The Great American Eclipse & Agritourism

Some of my summer has been spent creating lessons to accompany the solar eclipse event which will occur August 21, 2017. Over 200 Nebraska communities fall within path of totality, or the path of the shadow where observers will see the moon completely over the sun for roughly two and a half minutes.  During the total solar eclipse, the moon’s umbral shadow will fly across the United States from Oregon to South Carolina, in a little over 90 minutes. This is the first eclipse through the contiguous United States since 1979, according to NASA records.

eclipse area.png
Photo Credit: NASA

An eclipse will only occur in the same spot once every 375 years and we are fortunate to be in the area of totality. With thousands of tourists expected to visit Nebraska to visit the eclipse, I’ve heard of people as far from Japan and Sweden coming to our area to view this amazing event. There may even be a few rural landowners wanting to capitalize on this economic development opportunity. There are a few things that David Aiken, Extension Agricultural Law Specialist has pointed out to be aware. Landowners have legal protection against tourist personal injury liability if they do not charge a fee to campers or eclipse viewers. If they do charge a fee, they must meet 2015 Nebraska agritourism legal requirements in order to reduce their injury liability risk.
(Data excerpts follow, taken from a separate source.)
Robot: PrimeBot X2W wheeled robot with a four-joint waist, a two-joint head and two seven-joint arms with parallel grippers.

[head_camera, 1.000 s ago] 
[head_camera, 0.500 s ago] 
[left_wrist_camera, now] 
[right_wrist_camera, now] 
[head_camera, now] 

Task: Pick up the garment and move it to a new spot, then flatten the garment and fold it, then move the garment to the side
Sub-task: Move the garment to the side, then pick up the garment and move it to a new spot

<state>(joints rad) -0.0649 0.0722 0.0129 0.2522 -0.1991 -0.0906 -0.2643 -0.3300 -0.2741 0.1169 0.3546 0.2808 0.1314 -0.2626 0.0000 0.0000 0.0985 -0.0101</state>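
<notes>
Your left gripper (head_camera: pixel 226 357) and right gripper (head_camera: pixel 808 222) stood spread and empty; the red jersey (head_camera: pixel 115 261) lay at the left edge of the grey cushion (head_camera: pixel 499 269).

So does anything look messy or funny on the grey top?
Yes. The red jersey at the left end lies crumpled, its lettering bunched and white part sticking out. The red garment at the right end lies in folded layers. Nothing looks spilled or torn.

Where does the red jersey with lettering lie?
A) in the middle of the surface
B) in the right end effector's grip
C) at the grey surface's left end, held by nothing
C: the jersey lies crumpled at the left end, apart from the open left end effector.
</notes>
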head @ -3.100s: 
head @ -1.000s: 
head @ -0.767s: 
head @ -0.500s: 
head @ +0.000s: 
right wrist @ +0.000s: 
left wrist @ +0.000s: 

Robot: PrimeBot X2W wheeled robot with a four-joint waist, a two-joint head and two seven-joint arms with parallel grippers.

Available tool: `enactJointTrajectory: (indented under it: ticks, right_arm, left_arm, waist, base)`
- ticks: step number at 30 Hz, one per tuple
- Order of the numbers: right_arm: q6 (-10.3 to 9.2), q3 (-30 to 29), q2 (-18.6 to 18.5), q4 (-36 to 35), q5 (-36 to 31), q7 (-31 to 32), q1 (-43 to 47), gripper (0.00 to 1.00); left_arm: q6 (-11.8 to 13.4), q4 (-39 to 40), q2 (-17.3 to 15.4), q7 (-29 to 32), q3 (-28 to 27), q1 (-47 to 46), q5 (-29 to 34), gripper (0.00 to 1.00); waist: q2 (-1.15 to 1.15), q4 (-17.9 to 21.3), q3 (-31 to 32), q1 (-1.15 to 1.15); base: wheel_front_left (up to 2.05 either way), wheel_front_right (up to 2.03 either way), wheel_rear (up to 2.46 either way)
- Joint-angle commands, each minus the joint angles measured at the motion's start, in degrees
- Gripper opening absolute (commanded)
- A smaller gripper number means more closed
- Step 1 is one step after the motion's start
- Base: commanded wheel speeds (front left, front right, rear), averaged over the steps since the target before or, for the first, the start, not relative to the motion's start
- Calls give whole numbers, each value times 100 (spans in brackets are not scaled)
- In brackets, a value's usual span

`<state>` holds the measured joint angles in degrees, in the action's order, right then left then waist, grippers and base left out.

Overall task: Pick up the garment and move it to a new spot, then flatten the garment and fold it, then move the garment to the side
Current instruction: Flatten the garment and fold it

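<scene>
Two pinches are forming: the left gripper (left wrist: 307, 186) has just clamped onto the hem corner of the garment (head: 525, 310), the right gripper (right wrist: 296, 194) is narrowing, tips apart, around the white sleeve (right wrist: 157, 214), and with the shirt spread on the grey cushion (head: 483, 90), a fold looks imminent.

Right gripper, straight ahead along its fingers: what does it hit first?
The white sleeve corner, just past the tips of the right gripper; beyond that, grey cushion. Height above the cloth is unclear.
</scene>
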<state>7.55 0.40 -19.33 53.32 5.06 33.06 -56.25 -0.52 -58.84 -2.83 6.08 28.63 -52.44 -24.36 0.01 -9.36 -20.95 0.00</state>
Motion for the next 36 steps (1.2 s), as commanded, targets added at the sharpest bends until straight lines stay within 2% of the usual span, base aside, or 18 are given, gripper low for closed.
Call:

In short, if you are charging people to camp on your land, you could be liable of that person gets hurt. There are ways Nebraska landowners can obtain limited agritourism liability protection such as posting your property with the specified agritourism liability signs and include the same language in any agritourism activity contract like a camping lease. The landowner must also exercise reasonable care to guard against unusual dangers associated with the property, maintain the property, facilities and equipment, train and properly supervise any employees and comply with any related state or local legal requirements (i.e. capping an abandoned well). There are other legal options as detailed in a recent University of Nebraska news release, “Great Plains’ ecotourism initiative produces liability study”.

Aiken suggests contacting your insurance agent regarding whether your current liability insurance will cover any eclipse-related incidents. Your attorney can advise you regarding agritourism liability, agritourism leases, and agritourism liability waivers.